*** Listed records ***

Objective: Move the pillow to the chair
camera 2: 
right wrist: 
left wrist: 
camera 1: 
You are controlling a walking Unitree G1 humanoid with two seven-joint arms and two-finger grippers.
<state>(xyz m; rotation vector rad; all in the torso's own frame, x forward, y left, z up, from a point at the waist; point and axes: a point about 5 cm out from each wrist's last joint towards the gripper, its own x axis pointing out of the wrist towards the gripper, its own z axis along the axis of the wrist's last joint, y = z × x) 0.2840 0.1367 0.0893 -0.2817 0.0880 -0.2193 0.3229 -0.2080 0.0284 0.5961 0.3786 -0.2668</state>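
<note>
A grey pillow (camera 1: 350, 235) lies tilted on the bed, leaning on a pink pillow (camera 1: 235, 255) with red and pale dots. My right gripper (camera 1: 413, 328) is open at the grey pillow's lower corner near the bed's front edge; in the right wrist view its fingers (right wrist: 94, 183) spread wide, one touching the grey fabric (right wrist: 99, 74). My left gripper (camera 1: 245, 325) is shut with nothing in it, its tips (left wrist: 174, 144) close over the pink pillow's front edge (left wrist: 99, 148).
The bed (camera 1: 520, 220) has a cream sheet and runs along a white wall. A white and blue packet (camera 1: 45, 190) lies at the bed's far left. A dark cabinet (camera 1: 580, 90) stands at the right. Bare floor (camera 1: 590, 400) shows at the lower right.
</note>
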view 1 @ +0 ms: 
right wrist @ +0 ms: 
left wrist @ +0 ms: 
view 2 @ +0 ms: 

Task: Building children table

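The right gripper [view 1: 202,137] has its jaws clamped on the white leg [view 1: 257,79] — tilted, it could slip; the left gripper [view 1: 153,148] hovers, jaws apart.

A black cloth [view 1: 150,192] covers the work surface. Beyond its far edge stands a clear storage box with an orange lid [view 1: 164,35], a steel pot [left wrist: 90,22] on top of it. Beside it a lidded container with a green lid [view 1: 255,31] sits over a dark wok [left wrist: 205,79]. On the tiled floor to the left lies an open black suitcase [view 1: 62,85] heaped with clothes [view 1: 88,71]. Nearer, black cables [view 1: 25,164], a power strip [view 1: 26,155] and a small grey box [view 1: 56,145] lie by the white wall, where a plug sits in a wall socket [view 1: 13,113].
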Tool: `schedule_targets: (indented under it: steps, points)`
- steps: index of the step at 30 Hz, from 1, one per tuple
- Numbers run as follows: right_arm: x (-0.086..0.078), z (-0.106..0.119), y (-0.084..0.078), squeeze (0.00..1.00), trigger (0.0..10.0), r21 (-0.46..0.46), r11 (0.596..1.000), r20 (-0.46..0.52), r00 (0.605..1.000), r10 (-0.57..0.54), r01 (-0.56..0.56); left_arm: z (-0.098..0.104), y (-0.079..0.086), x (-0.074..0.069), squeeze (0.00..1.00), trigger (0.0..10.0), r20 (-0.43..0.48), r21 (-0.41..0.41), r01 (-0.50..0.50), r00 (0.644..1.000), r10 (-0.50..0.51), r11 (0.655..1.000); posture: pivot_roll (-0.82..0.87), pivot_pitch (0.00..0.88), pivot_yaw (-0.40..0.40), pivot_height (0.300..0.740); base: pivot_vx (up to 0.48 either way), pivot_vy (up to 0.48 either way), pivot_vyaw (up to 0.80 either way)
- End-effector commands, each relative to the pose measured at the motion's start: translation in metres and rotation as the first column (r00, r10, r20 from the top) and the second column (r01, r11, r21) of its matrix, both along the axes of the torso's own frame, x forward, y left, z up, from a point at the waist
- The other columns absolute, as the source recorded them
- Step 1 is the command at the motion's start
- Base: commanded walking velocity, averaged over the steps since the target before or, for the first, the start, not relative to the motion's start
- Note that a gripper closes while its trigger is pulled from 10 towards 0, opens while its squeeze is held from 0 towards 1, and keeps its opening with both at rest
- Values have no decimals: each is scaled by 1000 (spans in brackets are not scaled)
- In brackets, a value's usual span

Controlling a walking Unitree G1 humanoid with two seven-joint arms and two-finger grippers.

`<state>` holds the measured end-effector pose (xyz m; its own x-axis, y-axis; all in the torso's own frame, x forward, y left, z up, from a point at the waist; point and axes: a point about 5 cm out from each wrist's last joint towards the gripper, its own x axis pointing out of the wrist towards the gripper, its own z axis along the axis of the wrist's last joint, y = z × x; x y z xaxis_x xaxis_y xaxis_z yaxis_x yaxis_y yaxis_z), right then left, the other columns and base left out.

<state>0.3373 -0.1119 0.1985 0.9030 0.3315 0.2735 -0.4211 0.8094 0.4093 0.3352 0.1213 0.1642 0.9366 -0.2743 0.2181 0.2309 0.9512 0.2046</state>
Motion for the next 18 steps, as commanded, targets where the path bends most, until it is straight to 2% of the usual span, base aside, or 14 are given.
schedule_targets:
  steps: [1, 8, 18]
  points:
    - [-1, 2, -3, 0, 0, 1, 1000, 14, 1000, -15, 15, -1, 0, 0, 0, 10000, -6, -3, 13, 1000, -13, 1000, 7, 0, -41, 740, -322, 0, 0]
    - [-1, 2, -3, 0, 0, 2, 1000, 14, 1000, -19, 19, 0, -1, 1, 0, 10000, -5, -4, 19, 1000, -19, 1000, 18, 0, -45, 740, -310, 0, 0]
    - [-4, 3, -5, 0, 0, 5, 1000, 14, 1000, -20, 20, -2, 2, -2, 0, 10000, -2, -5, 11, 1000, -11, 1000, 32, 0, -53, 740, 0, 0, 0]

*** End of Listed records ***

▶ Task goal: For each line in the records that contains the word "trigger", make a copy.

▶ Output below:
- Numbers run as follows: right_arm: x (-0.086..0.078), z (-0.106..0.119), y (-0.084..0.078), squeeze (0.00..1.00), trigger (0.0..10.0), r21 (-0.46..0.46), r11 (0.596..1.000), r20 (-0.46..0.52), r00 (0.605..1.000), r10 (-0.57..0.54), r01 (-0.56..0.56); left_arm: z (-0.098..0.104), y (-0.079..0.086), x (-0.074..0.069), squeeze (0.00..1.00), trigger (0.0..10.0), r20 (-0.43..0.48), r21 (-0.41..0.41), r01 (-0.50..0.50), r00 (0.644..1.000), r10 (-0.50..0.51), r11 (0.655..1.000); posture: pivot_roll (-0.82..0.87), pivot_pitch (0.00..0.88), pivot_yaw (-0.40..0.40), pivot_height (0.300..0.740); base: pivot_vx (up to 0.48 either way), pivot_vy (up to 0.48 either way), pivot_vyaw (up to 0.80 either way)
- Note that a gripper closes while its trigger is pulled from 10 towards 0, opens while its squeeze is held from 0 towards 1, and keeps its opening with both at rest

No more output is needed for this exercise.